In the concentrated, near-duopoly that is the lenders’ mortgage insurance market, the current swoon in housing prices paired with an unstable industry structure look to be mixed blessings.
The LMI sector is an industry in flux, with Arch LMI now two years into its journey of disruption in a sector where the overwhelming share of premiums and profits has long been held by Genworth and QBE, and two upstarts have retired hurt.
In various guises Genworth has been the undisputed market leader in mortgage insurance, ever since the old HLIC pioneered this form of insurance (alongside AMP) in the mid 1960s.
The capital market over recent days has been asked to reappraise the strategy, capital adequacy and credit rating of Genworth Australia after Genworth Financial, its US-parent, offloaded its 52 per cent holding.??
GMA said on Monday that the sell-down was complete, a step S&P Global Ratings has said insulates the insurer from its lower-rated ultimate US parent, and “may lift the funding and operational flexibility of Genworth Australia”.
The index-hugging institutional investors that are now all-in on GMA’s backstopping of the mortgage funding chain in Australia will be digesting APRA’s definitive overview of the niche market, as part of the quarterly general insurance statistics for December 2020, released yesterday.
On APRA data, there were 152,000 “insured risks” at the end of December 2020, 30 per cent more than a year before.
The claims number for CY2020, at A$618 million was near double the claims of $342 million in 2019.
Claims on lenders’ mortgage insurance are made by banks and credit unions, who typically pass on the premium in full to home loan borrowers.
The combined underwriting result for the six specialist LMI providers, more or less a loss of $100 million over CY2020, is the first full-year loss on LMI underwriting in APRA’s rather sparse data set, one that spans less than 10 years.
Investment returns were lean last year; at $60 million these returns were less than half those in 2019.
APRA put the aggregate net loss for the LMI sector at $26 million.

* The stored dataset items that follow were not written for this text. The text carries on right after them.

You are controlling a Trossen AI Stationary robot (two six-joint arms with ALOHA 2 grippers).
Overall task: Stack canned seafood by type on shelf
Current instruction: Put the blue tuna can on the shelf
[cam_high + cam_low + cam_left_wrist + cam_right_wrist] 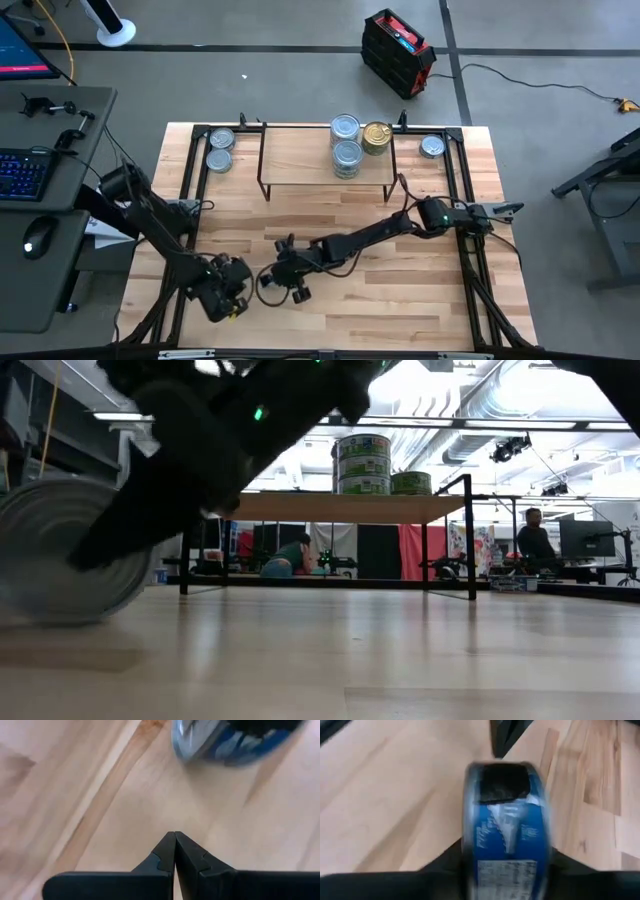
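Left to right: my left gripper [228, 300], fingers pressed together, rests low at the table's [400, 300] near edge; just beside it my right gripper [283, 280] is clamped on a blue-sided tin [506, 840] standing on edge. Two tins [220, 150] lie left of the shelf [300, 150]; silver tins [346, 142] and a gold tin [376, 137] sit on it; one tin [432, 146] lies right of it

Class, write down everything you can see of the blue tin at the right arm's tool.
The blue tin is a small flat round can with a blue printed paper label around its side and a silvery metal lid. It stands on edge, not flat, between the fingers of the right tool, which closes on its two faces. It sits low over the bare wooden table, near the front and left of centre; whether it touches the wood cannot be told.
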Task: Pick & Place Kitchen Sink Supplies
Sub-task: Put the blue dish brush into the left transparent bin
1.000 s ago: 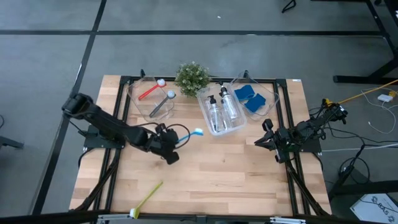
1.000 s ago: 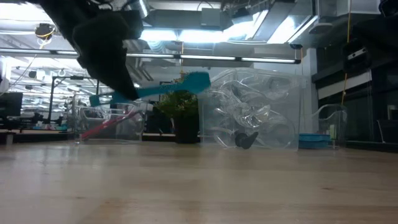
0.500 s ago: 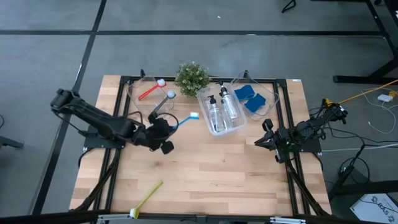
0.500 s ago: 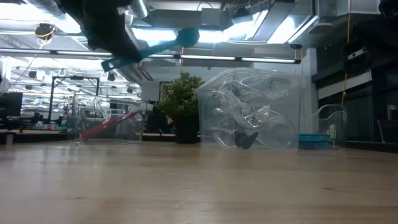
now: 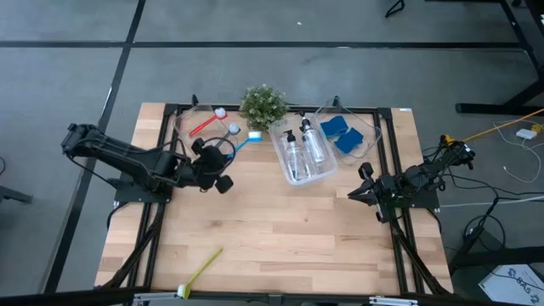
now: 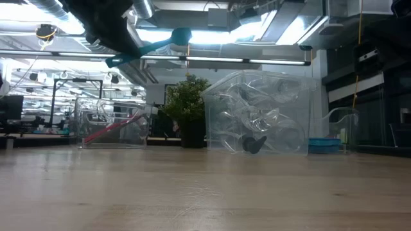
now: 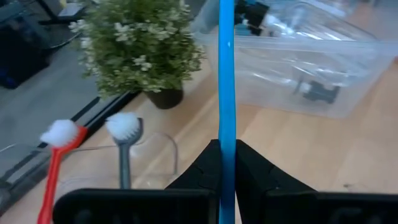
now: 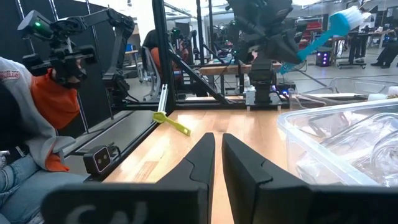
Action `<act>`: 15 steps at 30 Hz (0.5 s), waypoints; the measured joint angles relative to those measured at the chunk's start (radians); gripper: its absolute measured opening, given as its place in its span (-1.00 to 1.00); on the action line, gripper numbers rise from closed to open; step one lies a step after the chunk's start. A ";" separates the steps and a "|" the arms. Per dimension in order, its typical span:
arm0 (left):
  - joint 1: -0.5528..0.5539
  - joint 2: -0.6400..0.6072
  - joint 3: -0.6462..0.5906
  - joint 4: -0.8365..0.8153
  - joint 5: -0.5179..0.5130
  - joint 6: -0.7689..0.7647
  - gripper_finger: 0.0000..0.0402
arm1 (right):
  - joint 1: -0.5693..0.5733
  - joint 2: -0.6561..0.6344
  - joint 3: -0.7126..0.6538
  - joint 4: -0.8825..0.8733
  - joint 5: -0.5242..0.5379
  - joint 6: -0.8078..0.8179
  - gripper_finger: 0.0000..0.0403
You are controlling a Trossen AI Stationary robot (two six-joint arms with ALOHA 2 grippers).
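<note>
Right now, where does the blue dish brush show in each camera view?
High view: blue dish brush in the left pincer, its head over the left bin.
Low view: blue dish brush upper left, held aloft.
Left wrist view: handle running up the centre.
Right wrist view: top right.
Shared landmark: potted plant, beside the brush head; not in the right wrist view.

Blue dish brush (image 5: 241, 141) raised off the table, upper-left of centre, head over the left bin's edge. Red brush (image 5: 206, 121) and grey brush (image 5: 223, 136) lie inside that bin. Two clear pump bottles (image 5: 302, 146) lie in the middle bin; blue sponges (image 5: 341, 133) in the right one. Yellow-green brush (image 5: 201, 271) lies at lower left.
</note>
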 joint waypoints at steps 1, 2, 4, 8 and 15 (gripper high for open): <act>0.010 -0.004 0.000 -0.004 0.001 0.000 -0.92 | 0.000 0.000 0.000 0.000 0.000 0.000 -0.84; 0.019 -0.008 0.000 -0.006 0.004 0.000 -0.92 | 0.000 0.000 0.000 0.000 0.000 0.000 -0.84; 0.035 -0.013 0.000 -0.016 0.012 0.000 -0.92 | 0.000 0.000 0.000 0.000 0.000 0.000 -0.84; 0.065 -0.016 0.003 -0.050 0.022 0.000 -0.92 | 0.000 0.000 0.000 0.000 0.000 0.000 -0.84; 0.105 -0.015 0.102 -0.219 -0.009 0.000 -0.92 | 0.000 0.000 0.000 0.000 0.000 0.000 -0.84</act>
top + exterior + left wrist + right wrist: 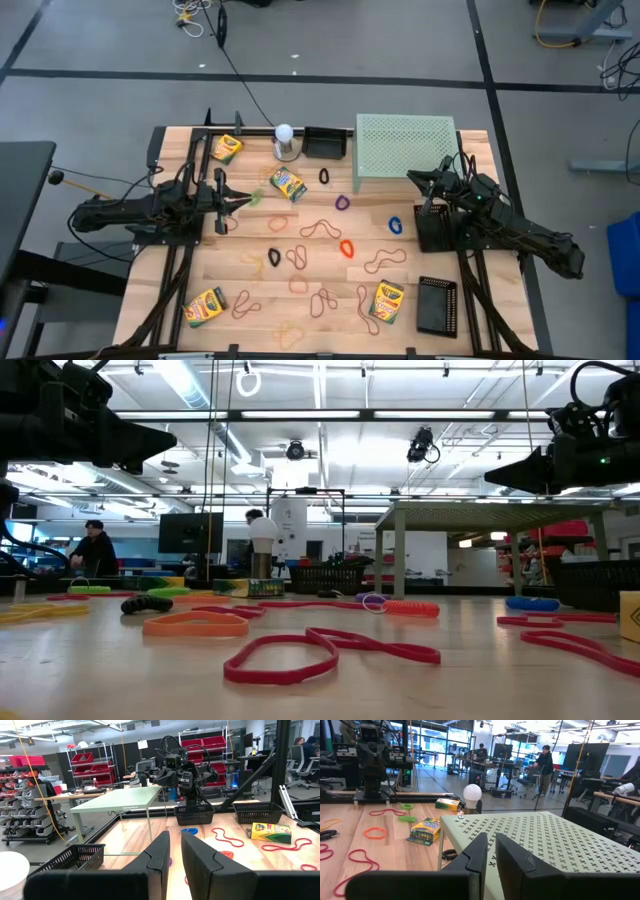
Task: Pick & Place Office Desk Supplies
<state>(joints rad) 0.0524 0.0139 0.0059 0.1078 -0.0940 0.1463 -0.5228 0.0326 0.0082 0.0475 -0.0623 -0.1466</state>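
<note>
Left tool hovers over the desk's left side, fingers nearly together with a slim gap, holding nothing. Right tool sits at the pale green riser's front edge, fingers nearly closed, empty. Crayon boxes: one just past the left tool, others at. Rubber bands scattered mid-desk. Black mesh baskets on the right side.
</note>
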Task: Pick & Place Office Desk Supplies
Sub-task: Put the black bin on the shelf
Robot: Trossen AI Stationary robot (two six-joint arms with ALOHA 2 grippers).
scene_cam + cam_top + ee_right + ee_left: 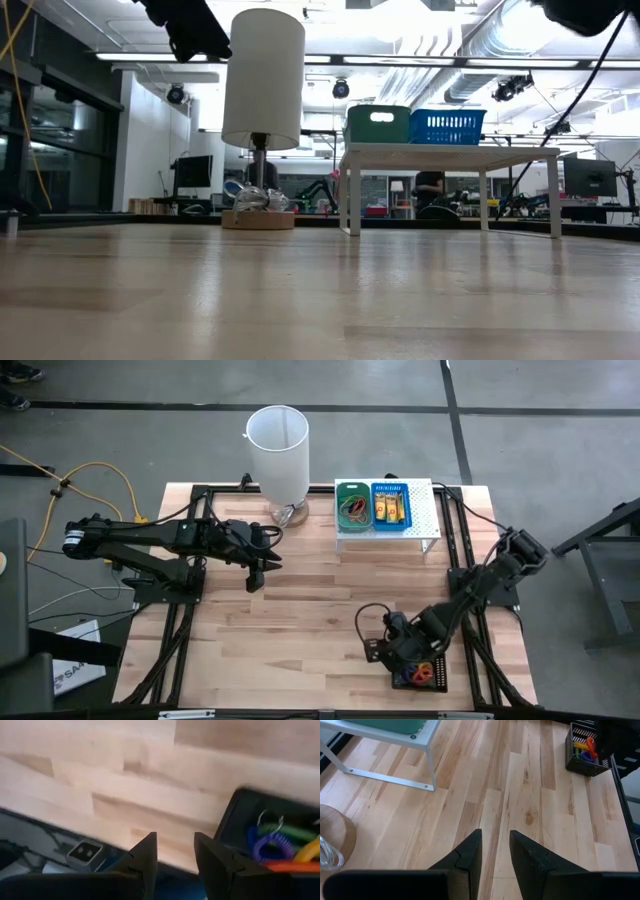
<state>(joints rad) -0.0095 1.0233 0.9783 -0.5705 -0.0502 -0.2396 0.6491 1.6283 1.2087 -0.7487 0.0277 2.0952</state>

The industry’s capital base is pretty robust at $3.47 billion, a decline of around $200 million over one year.
More losses may lie ahead as the Covid pandemic weaves its mischief, even though house prices are off on an improbable trot.
Three weeks ago, Genworth chief executive Pauline Blight-Johnston warned of “sustained pressure on claims” this year as government and bank COVID support measures are withdrawn.
Genworth reported a loss of A$108 million for the year to December 2020. That loss was largely due to the company’s decision to strengthen reserves and also lower returns on invested funds.
QBE Insurance Group, the number two provider, shields insight into its LMI division in financial reporting.
Richard Pryce, the interim CEO of QBE, told an investor briefing last month that “on Lenders’ Mortgage Insurance, lead indicators and credit metrics have trended better than expected, with most bank customers having resumed mortgage repayments after brief Covid-19 related repayment holidays.
“Having said that, this is a long-tail business, and the economic outlook, while stabilising, remains uncertain and supported by significant stimulus programs that are yet to roll-off.”
Arch Capital Group, the owner of Arch LMI, is no more forthcoming.
Premiums written by the mortgage segment in the December 2020 quarter were 5.1 per cent higher than in the 2019 fourth quarter, Arch said, “primarily reflecting growth in Australian single premium mortgage insurance, partially offset by a lower level of U.S. primary mortgage insurance”.
ANZ and Westpac continue to operate captive mortgage insurers; around 5 LMI providers have wound down or sold down since 2010.
With the 2018 entry of Arch and competition from the reinsurance market - and above all the need on the lender side to temper the cost of LMI passed through to new borrowers - Genworth and QBE won’t be repairing LMI underwriting profits any time soon.